┌──

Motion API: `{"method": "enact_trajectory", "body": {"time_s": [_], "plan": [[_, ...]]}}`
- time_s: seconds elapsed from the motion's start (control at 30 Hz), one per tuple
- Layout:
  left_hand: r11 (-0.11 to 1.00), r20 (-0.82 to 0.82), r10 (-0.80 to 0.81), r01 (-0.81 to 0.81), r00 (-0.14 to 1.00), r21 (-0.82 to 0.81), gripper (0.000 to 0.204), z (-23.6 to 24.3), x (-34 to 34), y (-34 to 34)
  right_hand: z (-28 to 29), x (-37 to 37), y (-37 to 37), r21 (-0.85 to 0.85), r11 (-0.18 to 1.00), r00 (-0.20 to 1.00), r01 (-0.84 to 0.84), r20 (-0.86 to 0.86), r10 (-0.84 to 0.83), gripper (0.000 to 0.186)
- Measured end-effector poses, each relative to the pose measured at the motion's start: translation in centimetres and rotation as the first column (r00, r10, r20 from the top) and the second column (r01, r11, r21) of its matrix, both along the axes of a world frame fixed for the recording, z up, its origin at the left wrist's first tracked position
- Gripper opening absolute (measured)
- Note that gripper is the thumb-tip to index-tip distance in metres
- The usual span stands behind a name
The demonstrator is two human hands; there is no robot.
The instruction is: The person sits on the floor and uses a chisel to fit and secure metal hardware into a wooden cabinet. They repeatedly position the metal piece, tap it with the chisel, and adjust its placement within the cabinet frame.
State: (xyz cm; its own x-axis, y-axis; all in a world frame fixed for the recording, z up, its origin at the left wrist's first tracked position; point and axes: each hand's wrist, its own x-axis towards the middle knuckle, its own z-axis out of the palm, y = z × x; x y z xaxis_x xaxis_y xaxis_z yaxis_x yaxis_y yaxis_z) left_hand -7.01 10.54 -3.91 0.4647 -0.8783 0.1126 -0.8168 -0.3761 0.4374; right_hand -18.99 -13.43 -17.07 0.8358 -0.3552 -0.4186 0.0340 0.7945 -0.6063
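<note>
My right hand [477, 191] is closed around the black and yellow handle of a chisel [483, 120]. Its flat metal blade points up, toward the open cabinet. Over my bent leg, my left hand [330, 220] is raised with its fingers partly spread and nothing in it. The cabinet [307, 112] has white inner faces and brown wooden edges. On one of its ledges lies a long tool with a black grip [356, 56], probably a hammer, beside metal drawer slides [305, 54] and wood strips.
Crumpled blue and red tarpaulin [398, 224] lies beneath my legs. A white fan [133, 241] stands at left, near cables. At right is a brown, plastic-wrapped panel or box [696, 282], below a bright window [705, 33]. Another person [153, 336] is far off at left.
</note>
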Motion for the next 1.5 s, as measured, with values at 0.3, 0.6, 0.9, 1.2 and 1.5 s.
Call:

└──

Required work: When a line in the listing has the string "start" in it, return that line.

Result of the exercise:
- time_s: seconds elapsed from the motion's start (control at 30 Hz), one per tuple
- Measured end-effector poses, each relative to the pose measured at the motion's start: translation in centimetres and rotation as the first column (r00, r10, r20 from the top) and the second column (r01, r11, r21) of its matrix, both along the axes of a world frame fixed for the recording, z up, its origin at the left wrist's first tracked position

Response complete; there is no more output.